Essays/XMLwithAmpersand

From J Wiki
Jump to navigation Jump to search

The SAX XML parser exhibits annoying, though acceptable behavior when working on a text node containing an embedded ampersand character, designated by &. This behavior, that there may be multiple callbacks from a "characters" callback, is documented on this page, which, ironically, is rendered very poorly.

Here's a method for dealing with this, adapted from some example code written by Oleg.

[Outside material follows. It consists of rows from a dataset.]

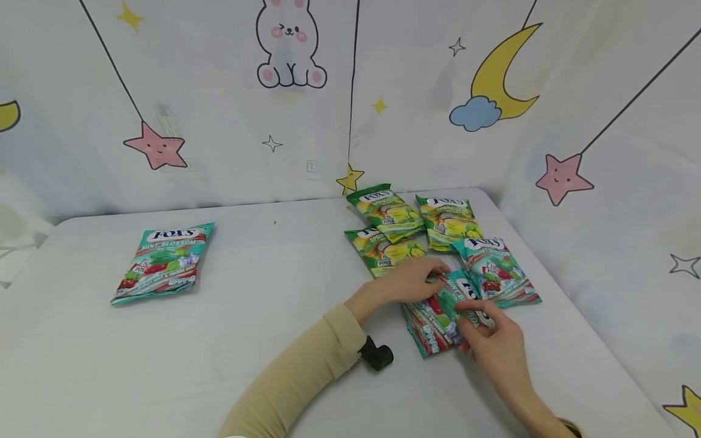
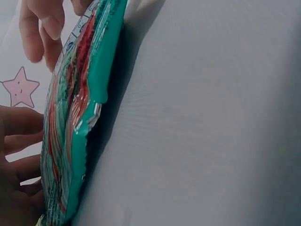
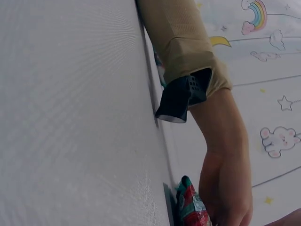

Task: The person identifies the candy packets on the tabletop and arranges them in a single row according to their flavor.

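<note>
A teal candy bag (image 1: 432, 322) with red and green print lies between my two hands. Its lower edge shows in the left wrist view, with a dark shadow under it. My left hand (image 1: 412, 281) holds the bag at its upper left, fingers bent over it. From the right, my right hand (image 1: 495, 337) holds the other side with bent fingers, covering part of the label. Another teal candy bag (image 1: 498, 274) lies just beyond. Behind my left hand are yellow-green candy bags, one (image 1: 383, 249) partly under another (image 1: 386, 213), and a third (image 1: 449, 222) beside them.
A separate teal candy bag (image 1: 164, 261) lies at the far left of the white table (image 1: 263, 322). A patterned cloth wall (image 1: 219, 140) rises behind and to the right. A black camera (image 1: 376, 354) sits on my left wrist, by the sleeve.
</note>
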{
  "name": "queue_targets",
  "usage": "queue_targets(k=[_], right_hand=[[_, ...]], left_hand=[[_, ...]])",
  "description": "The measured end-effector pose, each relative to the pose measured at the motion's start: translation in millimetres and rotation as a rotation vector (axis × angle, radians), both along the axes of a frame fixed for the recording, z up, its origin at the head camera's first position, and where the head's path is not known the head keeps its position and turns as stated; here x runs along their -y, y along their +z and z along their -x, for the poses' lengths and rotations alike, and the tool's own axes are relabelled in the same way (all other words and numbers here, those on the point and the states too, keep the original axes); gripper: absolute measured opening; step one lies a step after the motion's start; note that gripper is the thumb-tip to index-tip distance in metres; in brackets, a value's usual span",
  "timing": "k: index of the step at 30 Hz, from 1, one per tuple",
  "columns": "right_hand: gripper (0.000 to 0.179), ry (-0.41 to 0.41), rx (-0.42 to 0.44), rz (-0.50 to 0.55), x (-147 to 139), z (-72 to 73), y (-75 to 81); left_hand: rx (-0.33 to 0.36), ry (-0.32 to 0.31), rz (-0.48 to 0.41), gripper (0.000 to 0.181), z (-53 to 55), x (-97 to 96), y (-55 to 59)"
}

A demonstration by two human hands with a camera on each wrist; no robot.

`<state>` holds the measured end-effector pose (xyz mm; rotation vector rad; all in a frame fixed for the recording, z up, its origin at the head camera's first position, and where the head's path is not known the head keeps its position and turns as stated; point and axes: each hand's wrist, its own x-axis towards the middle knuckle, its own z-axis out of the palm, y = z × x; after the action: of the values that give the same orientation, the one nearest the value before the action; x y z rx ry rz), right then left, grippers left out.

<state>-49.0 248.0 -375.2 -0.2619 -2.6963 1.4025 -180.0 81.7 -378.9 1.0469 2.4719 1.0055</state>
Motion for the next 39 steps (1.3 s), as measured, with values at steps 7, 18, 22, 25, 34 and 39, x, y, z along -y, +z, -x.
queue_targets(k=[7, 18, 22, 25, 34, 39], right_hand=[[0.023, 0.024, 0.010, -0.035, 1.0, -0.4, -3.8], [0.021, 0.030, -0.027, -0.057, 2.3, -0.3, -1.3], [0.020, 0.027, -0.054, -0.064, 1.6, -0.4, -2.1], [0.019, 0.020, -0.078, -0.064, 1.1, -0.7, -2.8], [0.019, 0.001, -0.102, -0.038, -0.2, -0.7, -5.1], [0.020, 0.006, -0.103, -0.024, 0.2, 0.1, -5.7]], left_hand=[[0.040, 0.031, -0.053, 0.033, -0.2, -2.5, -3.9], [0.122, 0.068, -0.149, 0.032, 6.2, 6.1, -4.6], [0.114, 0.061, -0.163, 0.033, 7.1, 8.8, -4.2], [0.123, 0.048, -0.160, 0.035, 6.9, 10.4, -3.3], [0.239, 0.007, -0.201, 0.040, 6.7, 18.8, -1.4], [0.283, -0.049, -0.214, 0.051, 5.5, 26.0, -0.6]])
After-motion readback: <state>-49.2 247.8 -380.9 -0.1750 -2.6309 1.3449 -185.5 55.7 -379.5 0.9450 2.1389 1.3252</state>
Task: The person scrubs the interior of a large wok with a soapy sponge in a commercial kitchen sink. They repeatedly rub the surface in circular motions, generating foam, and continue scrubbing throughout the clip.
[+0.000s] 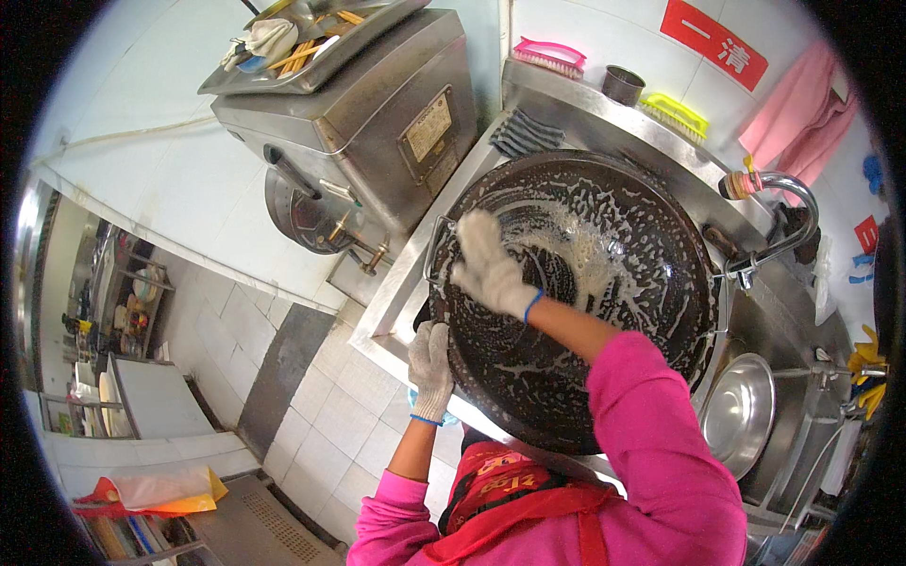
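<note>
A large dark wok (566, 396) with soapy foam streaked over its inside rests on a stainless steel sink. My right hand (492, 272), in a white knit glove, lies against the upper left inner wall near the metal loop handle (433, 251); it is slightly blurred, and whether something is under the palm cannot be told. Gloved too, my left hand (430, 361) is at the wok's left rim, its fingers bent over the edge. A striped grey cloth (527, 133) lies behind the wok on the sink's edge.
A steel machine (382, 120) bearing a tray (311, 78) stands at upper left. Pink (551, 58) and yellow (676, 117) brushes flank a metal cup (623, 85) on the back ledge. A curved faucet (807, 212) and a steel basin (740, 417) are at right.
</note>
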The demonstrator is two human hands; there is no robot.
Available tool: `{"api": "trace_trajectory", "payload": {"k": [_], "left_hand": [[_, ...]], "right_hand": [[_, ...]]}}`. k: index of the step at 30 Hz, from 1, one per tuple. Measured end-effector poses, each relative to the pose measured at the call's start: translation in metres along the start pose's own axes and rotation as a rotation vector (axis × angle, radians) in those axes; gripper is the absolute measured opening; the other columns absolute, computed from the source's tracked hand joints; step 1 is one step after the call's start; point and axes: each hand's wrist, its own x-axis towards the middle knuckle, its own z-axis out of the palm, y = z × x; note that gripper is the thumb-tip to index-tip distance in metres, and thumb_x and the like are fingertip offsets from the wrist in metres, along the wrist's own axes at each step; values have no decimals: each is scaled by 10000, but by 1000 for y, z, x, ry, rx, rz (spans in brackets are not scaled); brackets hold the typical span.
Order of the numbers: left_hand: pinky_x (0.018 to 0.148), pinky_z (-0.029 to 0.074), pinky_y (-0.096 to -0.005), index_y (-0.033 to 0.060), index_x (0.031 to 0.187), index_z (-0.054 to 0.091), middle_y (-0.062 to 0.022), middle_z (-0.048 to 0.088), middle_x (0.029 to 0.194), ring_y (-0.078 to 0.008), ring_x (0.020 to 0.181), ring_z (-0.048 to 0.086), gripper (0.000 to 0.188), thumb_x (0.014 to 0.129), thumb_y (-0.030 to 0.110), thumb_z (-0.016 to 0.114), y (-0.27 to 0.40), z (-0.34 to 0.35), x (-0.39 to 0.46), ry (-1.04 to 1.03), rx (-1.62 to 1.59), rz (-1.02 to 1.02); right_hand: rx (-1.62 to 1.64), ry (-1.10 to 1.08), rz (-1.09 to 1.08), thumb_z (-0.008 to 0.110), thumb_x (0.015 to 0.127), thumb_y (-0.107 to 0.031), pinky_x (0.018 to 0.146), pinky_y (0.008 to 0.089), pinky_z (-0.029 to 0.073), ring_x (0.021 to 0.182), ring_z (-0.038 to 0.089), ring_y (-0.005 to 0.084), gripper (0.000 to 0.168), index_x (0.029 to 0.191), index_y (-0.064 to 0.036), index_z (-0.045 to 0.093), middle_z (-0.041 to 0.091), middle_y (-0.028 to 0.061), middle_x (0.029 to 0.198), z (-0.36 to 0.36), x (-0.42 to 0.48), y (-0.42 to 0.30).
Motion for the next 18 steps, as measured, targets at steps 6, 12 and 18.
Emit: {"api": "trace_trajectory", "payload": {"k": [6,12,18], "left_hand": [[703,415,-384,4,900,578,-164,529,753,-277,716,514,350,987,334,502,-10,8,3,12,47,54],[718,432,-409,19,923,593,-177,578,789,-327,765,571,308,986,309,510,9,5,-3,48,122,85],[720,434,-405,8,953,583,-177,564,842,-310,801,549,290,1000,277,488,-31,5,1,158,371,516]], "right_hand": [[149,-106,-483,580,884,-423,1200,471,234,1394,353,395,702,1430,-22,400,406,231,1458,-4,-88,54],[-255,103,188,366,997,-466,1228,456,23,1512,22,329,764,1567,-57,64,48,184,1632,-7,-35,96],[-210,99,-224,347,1000,-431,1237,407,2,1521,17,262,732,1566,-40,94,58,150,1640,-17,26,28]]}}
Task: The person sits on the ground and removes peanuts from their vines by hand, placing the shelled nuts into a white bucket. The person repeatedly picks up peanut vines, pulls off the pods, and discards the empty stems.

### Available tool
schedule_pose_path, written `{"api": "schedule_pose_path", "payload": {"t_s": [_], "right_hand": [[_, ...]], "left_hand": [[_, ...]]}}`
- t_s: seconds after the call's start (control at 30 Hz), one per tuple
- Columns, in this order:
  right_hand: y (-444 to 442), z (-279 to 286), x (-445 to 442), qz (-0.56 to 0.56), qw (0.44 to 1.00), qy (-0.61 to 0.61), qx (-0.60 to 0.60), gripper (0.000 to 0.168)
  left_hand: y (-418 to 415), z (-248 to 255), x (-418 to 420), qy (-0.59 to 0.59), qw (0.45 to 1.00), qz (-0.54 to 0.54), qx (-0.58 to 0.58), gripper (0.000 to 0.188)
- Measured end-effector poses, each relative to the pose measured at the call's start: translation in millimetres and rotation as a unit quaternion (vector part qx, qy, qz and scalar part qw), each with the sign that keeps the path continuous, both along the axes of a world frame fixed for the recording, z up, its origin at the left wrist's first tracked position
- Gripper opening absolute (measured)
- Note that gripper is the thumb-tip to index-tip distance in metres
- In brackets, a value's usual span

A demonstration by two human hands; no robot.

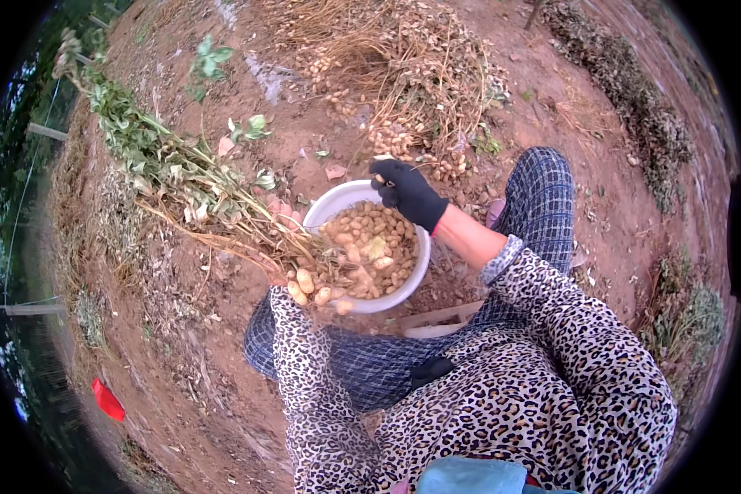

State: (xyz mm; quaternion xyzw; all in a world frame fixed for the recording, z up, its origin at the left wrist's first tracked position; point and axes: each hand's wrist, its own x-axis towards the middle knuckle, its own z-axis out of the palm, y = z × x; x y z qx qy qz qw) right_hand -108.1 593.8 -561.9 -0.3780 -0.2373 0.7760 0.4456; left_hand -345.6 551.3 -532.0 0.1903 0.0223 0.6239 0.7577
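Note:
My left hand (284, 211), mostly hidden behind stems, is closed around a bundle of uprooted peanut plants (179, 167). The leafy tops point to the upper left; the root end, with several pale peanut pods (305, 281) hanging from it, lies over the left side of a white plastic basin (421, 262). Inside the basin is a heap of loose peanuts (370, 225), partly blurred, with a yellowish leaf on it. Above the basin's upper right rim is my right hand (410, 192) in a black glove, its fingers curled on what looks like peanut pods.
A large pile of pulled peanut plants (426, 74) with pods lies beyond the basin. Another row of dried plants (630, 105) runs along the upper right. A wooden piece (441, 316) is beside the basin, near my legs. A red object (108, 400) lies at lower left.

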Motion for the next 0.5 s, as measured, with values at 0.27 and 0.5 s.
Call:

NB.* xmlEGboxed.ijs: use elements or attributes to fill boxed table
NB. http://www.jsoftware.com/pipermail/programming/2008-December/013300.html

require 'xml/sax format'

saxclass 'pboxed'

startDocument=: 3 : 0
   LASTL=: L=: 0 [ S=: ''     NB. Level counter L, leading paths S.
   HREF=: ''                  NB. Stores attributes to get HREFs.
   Z=: i.0 2                  NB. Will contain final result.
)
endDocument=: 3 : 'Z'

startElement=: 4 : 0
   L=: >:L [ S=: S,<y
   if. y-:'bookmark' do.
       HREF=: x getAttribute 'href' end.
)

endElement=: 3 : 0
   L=: <:L [ S=: }:S
)

characters=: 3 : 0
   s2=. _2{.S
   if. s2 -: ;:'bookmark title' do.
       if. L~:LASTL do. Z=: Z,y;HREF              NB. Either initialize or
       else. Z=: (<y,~>(<_1 0){Z) (<_1 0)}Z end.  NB.  accumulate more.
   end.
   LASTL=: L
)

NB. =========================================================
cocurrent 'base'

This code is designed to accumulate bookmarked URLs with their corresponding titles.

Here's some sample XML with embedded ampersands.

egSmall=: 0 : 0
<?xml version="1.0"?>
<!DOCTYPE xbel PUBLIC "+//IDN python.org//DTD XML Bookmark Exchange Language 1.1//EN//XML" "http://pyxml.sourceforge.net/topics/dtds/xbel-1.1.dtd">
<xbel>
  <title>Bookmarks</title>
  <desc>Bookmarks</desc>
  <folder id="rdf:#$FvPhC3" folded="no">
    <title>Bookmarks Toolbar Folder</title>
    <desc>Add bookmarks to this folder & see them displayed on the Bookmarks Toolbar
    </desc>
    <bookmark href="http://www.bogus.org/HeyHo/LetsGo.html">
      <title>Getting Started & Then Some</title>
    </bookmark>
    <bookmark href="http://fxfeeds.mozilla.com/" modified="1209052290">
      <title>Headlines & Deadlines</title>
    </bookmark>
  </folder>
    <bookmark href="http://www.jsoftware.com/" added="1146880810" visited="1209017433">
      <title>J Home & Homeboys</title>
    </bookmark>
</xbel>
)

Here's the result of using the code on this example:

   load 'xmlEGBoxed.ijs'
   process_pboxed_ egSmall
+---------------------------+--------------------------------------+
|Getting Started & Then Some|http://www.bogus.org/HeyHo/LetsGo.html|
+---------------------------+--------------------------------------+
|Headlines & Deadlines      |http://fxfeeds.mozilla.com/           |
+---------------------------+--------------------------------------+
|J Home & Homeboys          |http://www.jsoftware.com/             |
+---------------------------+--------------------------------------+